* **Problem to work on**
Retype only the lines that run from the top of the material below to the line bearing "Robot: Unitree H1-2", inclusive, and keep the pictures out.

*** Begin section ***

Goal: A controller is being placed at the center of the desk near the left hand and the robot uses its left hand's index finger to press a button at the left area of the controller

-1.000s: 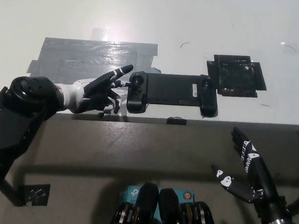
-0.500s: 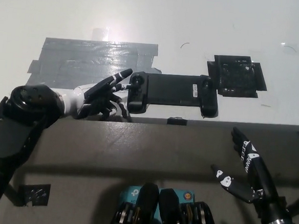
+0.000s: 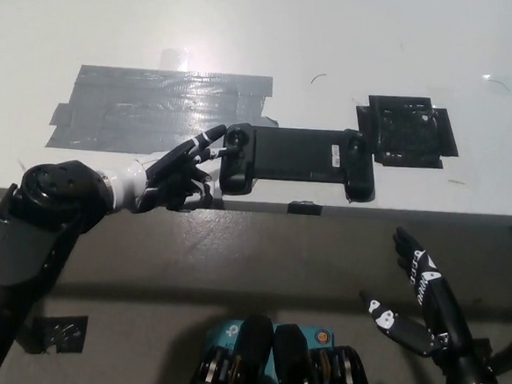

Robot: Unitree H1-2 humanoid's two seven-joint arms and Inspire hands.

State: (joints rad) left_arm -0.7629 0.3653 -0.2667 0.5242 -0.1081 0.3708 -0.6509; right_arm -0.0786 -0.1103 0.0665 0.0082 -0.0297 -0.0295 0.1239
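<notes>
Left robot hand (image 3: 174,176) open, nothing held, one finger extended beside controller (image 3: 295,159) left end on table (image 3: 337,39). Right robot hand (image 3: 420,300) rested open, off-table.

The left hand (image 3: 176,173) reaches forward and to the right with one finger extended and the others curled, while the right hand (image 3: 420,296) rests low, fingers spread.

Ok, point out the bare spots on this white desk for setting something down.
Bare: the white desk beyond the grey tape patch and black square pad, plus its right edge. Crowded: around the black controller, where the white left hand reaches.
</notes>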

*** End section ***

* **Response**
Goal: A controller is being placed at the center of the desk near the left hand and the robot uses its left hand's index finger to press a button at the left area of the controller

-1.000s: 
-0.500s: 
+0.000s: 

Robot: Unitree H1-2 humanoid's two seven-joint arms and Inspire hands.

The exercise has been answered in full.